§ Exercise aim: The data needs to be returned in full, exactly as it reads.

§ Given information:
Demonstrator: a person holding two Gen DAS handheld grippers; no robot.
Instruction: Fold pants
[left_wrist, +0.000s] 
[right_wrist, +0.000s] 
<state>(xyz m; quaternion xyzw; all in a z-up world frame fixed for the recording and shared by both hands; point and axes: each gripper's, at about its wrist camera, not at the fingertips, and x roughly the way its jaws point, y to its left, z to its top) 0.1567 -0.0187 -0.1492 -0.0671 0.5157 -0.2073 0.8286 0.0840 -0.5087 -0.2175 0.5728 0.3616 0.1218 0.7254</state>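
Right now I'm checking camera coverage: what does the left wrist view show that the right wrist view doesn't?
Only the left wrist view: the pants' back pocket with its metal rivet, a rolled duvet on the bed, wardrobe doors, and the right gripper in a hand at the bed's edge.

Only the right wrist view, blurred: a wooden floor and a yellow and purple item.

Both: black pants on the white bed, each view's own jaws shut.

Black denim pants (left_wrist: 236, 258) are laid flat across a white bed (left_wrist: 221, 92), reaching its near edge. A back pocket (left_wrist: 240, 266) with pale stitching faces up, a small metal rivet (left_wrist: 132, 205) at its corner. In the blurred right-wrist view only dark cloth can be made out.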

§ Solution:
Demonstrator: a person holding two Gen DAS handheld grippers; no robot.
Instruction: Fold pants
[left_wrist, +0.000s] 
[right_wrist, +0.000s] 
<state>(xyz m; quaternion xyzw; all in a z-up world frame fixed for the recording and shared by both hands; point and axes: each gripper's, at about its wrist camera, not at the fingertips, and x roughly the way its jaws point, y to its left, z to its top) 0.1567 -0.0187 -0.1492 -0.0671 0.5157 -0.2073 0.8286 0.0840 -0.5087 -0.2175 0.5728 0.3616 0.1218 0.7254</state>
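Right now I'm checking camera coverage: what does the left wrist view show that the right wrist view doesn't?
Only the left wrist view: the pants' back pocket with its metal rivet, a rolled duvet on the bed, wardrobe doors, and the right gripper in a hand at the bed's edge.

Only the right wrist view, blurred: a wooden floor and a yellow and purple item.

Both: black pants on the white bed, each view's own jaws shut.

Black denim pants (left_wrist: 236, 258) are laid flat across a white bed (left_wrist: 221, 92), reaching its near edge. A back pocket (left_wrist: 240, 266) with pale stitching faces up, a small metal rivet (left_wrist: 132, 205) at its corner. In the blurred right-wrist view only dark cloth can be made out.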

No further output is needed.